**ABOUT THIS TASK:** Output the entries below word for word, stopping once the line containing "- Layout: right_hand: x" is done, and omit each picture.

Stored items:
----

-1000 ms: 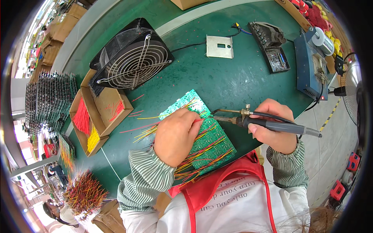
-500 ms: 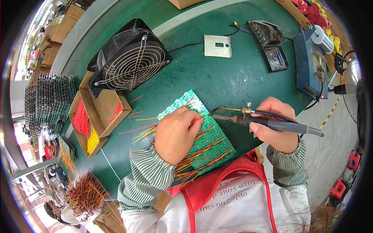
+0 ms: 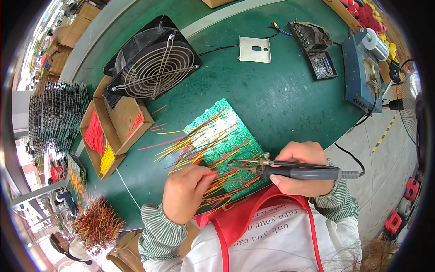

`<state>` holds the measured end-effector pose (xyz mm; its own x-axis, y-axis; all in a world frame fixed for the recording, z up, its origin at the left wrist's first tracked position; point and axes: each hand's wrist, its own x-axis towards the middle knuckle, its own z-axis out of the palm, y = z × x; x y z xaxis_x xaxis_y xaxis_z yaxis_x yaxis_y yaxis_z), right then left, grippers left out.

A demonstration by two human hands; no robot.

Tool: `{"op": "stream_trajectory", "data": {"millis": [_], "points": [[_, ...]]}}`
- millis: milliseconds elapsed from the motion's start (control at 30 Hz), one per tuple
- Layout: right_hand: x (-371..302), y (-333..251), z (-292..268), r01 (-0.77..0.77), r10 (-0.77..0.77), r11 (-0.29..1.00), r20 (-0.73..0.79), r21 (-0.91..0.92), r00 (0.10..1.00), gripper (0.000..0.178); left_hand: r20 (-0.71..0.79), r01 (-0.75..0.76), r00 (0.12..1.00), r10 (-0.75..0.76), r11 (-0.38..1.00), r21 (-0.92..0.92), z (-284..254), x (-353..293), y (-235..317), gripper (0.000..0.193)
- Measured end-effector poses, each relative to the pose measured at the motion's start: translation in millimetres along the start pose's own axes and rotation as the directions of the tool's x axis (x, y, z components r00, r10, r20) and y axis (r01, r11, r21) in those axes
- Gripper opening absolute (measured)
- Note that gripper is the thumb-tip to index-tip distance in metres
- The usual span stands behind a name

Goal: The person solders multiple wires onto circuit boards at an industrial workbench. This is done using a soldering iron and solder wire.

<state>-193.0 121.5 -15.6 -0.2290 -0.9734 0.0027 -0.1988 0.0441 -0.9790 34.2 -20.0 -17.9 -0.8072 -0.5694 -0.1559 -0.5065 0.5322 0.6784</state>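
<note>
A green circuit board panel (image 3: 248, 132) lies on the table before me, with rows of red, yellow and dark wires (image 3: 188, 140) sticking out past its left side. My right hand (image 3: 304, 170) grips a grey-handled soldering iron (image 3: 303, 173) that has a thin bent solder feed tube (image 3: 244, 161) along its top. The iron's tip points left over the lower half of the board. My left hand (image 3: 183, 192) is at the board's lower left, thumb and forefinger pinched on a red wire (image 3: 209, 174). Whether the iron touches the board I cannot tell.
A black fan (image 3: 158, 75) stands at the back left, beside a cardboard box (image 3: 118, 152) of red and yellow wires. A metal plate (image 3: 254, 50), a black parts tray (image 3: 324, 65) and a blue solder station (image 3: 360, 77) are farther off. Stacked boards (image 3: 59, 118) stand at left.
Both hands have moved nearer to me, down the board. The iron has swung lower and left across it, and the upper wire rows my left hand covered now show.
</note>
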Motion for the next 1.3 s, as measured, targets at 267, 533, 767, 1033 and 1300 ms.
{"op": "stream_trajectory", "data": {"millis": [267, 533, 767, 1033, 1300], "points": [[3.6, 3.0, 14.7, -0.032, 0.032, 0.999, 0.063, -0.005, 0.997, 0.018, -0.002, 0.042, 0.999, -0.042, 0.999, -0.026, 6.1, 1.1, -16.7, 0.009], [7.1, 4.3, 17.4, -0.041, 0.041, 0.999, 0.078, 0.003, 0.996, 0.018, 0.026, 0.071, 0.997, -0.070, 0.996, -0.045, 5.1, 2.0, -16.0, 0.009], [7.2, 1.6, 12.9, 0.010, -0.009, 1.000, 0.045, -0.022, 0.999, 0.017, 0.040, 0.065, 0.997, -0.066, 0.998, 0.010, 3.3, 4.6, -13.7, 0.008], [-2.4, 3.5, 3.9, 0.053, -0.054, 0.996, -0.018, -0.070, 0.998, 0.018, -0.168, 0.065, 0.984, -0.056, 0.997, 0.052, -4.0, 2.0, 2.7, 0.008], [-4.9, 4.8, 0.4, 0.003, -0.006, 0.997, -0.041, -0.075, 0.999, 0.020, -0.043, -0.076, 0.996, 0.079, 0.994, 0.085, 17.3, 17.2, 0.0, 0.007]]}}
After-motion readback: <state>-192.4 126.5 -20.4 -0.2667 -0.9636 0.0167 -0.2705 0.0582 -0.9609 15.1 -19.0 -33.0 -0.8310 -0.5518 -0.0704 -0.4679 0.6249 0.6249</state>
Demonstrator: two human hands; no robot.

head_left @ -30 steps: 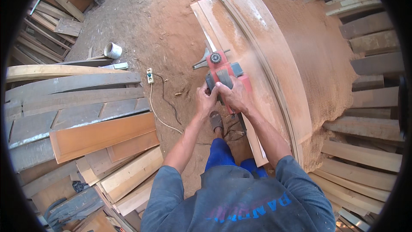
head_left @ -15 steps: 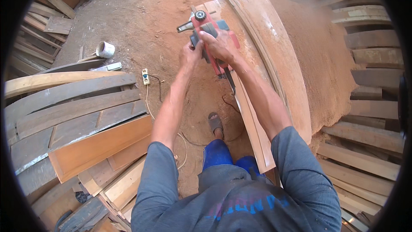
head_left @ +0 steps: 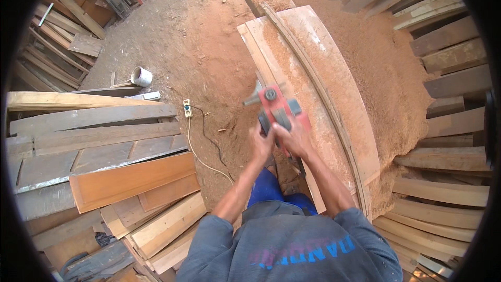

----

**RESPONSE BELOW:**
-1000 ms: 
-500 ms: 
+0 ms: 

`<state>` holds the measured end-effector pose (xyz mm; its own x-axis, y-axis; all in a world frame fixed for the recording, z up, its origin at the left wrist's first tracked position; point and axes: each hand's wrist, its own x-axis towards the middle knuckle, its own z-axis out of the palm, y = z × x; x y z xaxis_x xaxis_y xaxis_z yaxis_x yaxis_y yaxis_z), right then left, grippers left out.

A demonstration by two human hands; no robot.

Tool: `{"op": "stream_trajectory", "data": {"millis": [_], "points": [[_, ...]]}}`
- millis: milliseconds elapsed from the motion's start (control at 30 Hz), one per tuple
- Layout: right_hand: x (-371..302), y (-333..251), z (-292..268), r01 (-0.77..0.77), r10 (-0.77..0.77), r11 (-0.29..1.00), r20 (-0.73..0.79), r21 (-0.91..0.92), r00 (0.10..1.00), gripper (0.000..0.178); left_hand: r20 (-0.71..0.79), r01 (-0.75..0.76), r00 (0.12..1.00), r10 (-0.75..0.76), r11 (-0.38..1.00), r21 (-0.92..0.92), z (-284..254), x (-353..293), y (-235..317), gripper (0.000..0.193)

With this, the exercise is complete.